★★★☆☆

<Review by: Sailesh Ghelani>

 

Directed by Vidhu Vinod Chopra. Anton Yelchin, Chris Marquette, Vincent D’Onofrio, Sean Patrick Flanery, Maria Valverde, Thomas Jane

When you hear James Cameron and Alfonso Cuarón praising a film in what looks like an advertisement you wonder how good the film really is. It’s also not a good sign when Hollywood blatantly bows down before powerhouse conglomerates like Reliance. 

 

First of all I think it’s a great achievement for an Indian filmmaker to be making a film in Hollywood and Broken Horses isn’t a bad film per se. It’s just extremely bizarre and self-involved. Most of the actors are all solid giving good performances but the plot and dialogue are so over-the-top at times that you’re never truly connected to what’s going on.

The look of Broken Horses reminded me of an 80s film, which isn’t bad; but not necessarily a good 80s film. Buddy’s (Henry Shotwell) Sheriff dad (Thomas Jane) is shot right before his eyes and he must tell his younger violin-playing brother Jakey the horrible news.

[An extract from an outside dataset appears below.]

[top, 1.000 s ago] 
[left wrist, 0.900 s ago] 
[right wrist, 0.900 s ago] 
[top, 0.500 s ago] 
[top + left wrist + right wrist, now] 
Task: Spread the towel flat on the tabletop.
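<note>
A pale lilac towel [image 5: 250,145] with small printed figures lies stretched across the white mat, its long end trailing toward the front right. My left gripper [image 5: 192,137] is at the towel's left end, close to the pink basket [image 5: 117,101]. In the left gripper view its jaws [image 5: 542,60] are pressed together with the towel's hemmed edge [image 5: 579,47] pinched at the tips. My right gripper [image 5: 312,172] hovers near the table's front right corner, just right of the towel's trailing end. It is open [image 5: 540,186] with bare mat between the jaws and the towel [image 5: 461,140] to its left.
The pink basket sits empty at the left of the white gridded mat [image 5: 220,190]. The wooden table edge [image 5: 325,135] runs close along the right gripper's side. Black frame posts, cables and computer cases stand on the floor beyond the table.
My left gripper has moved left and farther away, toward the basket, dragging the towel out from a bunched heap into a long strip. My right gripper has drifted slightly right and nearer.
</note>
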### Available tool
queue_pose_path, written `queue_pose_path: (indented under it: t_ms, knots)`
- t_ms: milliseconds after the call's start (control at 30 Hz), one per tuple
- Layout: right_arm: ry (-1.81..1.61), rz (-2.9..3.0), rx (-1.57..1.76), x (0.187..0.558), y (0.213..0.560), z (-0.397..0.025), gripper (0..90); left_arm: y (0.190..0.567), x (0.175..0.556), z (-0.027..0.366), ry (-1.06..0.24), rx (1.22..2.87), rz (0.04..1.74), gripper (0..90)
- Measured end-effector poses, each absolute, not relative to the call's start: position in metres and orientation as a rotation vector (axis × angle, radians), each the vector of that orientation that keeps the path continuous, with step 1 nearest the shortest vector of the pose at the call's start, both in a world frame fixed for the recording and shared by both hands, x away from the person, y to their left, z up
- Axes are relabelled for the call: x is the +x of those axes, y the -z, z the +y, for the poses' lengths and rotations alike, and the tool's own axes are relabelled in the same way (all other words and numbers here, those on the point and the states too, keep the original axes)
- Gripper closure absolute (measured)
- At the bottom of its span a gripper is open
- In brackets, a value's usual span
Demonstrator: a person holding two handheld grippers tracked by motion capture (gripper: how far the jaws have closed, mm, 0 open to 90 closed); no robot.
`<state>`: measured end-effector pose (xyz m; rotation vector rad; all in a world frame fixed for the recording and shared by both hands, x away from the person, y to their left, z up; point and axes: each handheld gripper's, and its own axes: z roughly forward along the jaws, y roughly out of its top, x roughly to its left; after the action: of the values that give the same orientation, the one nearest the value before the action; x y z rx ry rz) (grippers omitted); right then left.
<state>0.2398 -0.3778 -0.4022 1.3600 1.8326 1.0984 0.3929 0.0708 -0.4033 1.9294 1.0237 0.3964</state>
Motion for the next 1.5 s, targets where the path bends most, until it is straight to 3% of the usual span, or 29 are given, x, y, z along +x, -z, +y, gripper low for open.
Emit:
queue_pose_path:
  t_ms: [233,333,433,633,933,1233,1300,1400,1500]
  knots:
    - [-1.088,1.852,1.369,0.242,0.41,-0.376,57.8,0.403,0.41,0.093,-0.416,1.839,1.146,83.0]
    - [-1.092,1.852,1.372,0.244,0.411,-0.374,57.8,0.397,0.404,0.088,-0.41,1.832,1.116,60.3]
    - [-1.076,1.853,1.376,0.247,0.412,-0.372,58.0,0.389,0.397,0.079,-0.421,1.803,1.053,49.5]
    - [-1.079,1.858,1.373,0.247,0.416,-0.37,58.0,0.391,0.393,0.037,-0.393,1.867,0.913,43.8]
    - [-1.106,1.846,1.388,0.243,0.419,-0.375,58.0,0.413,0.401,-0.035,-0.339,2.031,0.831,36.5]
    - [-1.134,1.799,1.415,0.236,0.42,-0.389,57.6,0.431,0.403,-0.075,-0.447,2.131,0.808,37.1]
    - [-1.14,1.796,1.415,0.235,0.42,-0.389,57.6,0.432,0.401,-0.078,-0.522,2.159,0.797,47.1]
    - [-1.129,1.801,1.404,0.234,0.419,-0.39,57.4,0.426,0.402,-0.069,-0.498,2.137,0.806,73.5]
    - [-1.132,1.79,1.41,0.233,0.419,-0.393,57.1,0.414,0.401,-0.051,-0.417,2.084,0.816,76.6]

The local underworld kingpin Julius Hench (Vincent D’Onofrio) makes Buddy believe that he knows who killed his dad and convinces him to go take revenge on the man. Thus starts Buddy’s career as a hit man for Hench so that he can take care of his little brother and build him a ranch of his own someday.

 

That was  ‘15 years ago’ and you cut to present day and Jakey (Anton Yelchin) is a professional violinst living with his fiance Vittoria (Maria Valverde) in New York. Buddy (Chris Marquette), now grown up with a haircut and portrayed to have a mental disorder wants Jakey to come home and see the wedding gift he has for him. Guilt-ridden that he has hardly visited his caretaker brother, Jakey heads off into a weird roller-coaster ride where he’s almost killed but ends up killing his attacker.

He finds his old violin teacher Ignacio (Sean Patrick Flanery) living in a dump, his legs cut off as he wheels around on a motorised chair. There’s a can of fire in the centre of his room to ‘ward off’ Hench who is afraid of fire. This is ostensibly because his wife and son were burnt alive. By him! So he is afraid of candles too… borderline psychotic stuff this.

 

Buddy sometimes has the innocence of a child and at others brutally kills a man with his bare hands. Hench manipulates him but then you wonder why Jakey has never realised this in all those years and tried to get Buddy out of that situation.

It all seems exceedingly bizarre. At one point you have to believe that Jakey knows nothing about this dark side of Buddy’s life but within no time Jakey suddenly is in league with Hench’s arch nemesis.

 

Broken Horses is suitably twisted to keep you engaged but you’re left wondering what is going on, what are the motivations here and have the storytellers really given us enough background into the brothers’ lives to make us care for their relationship.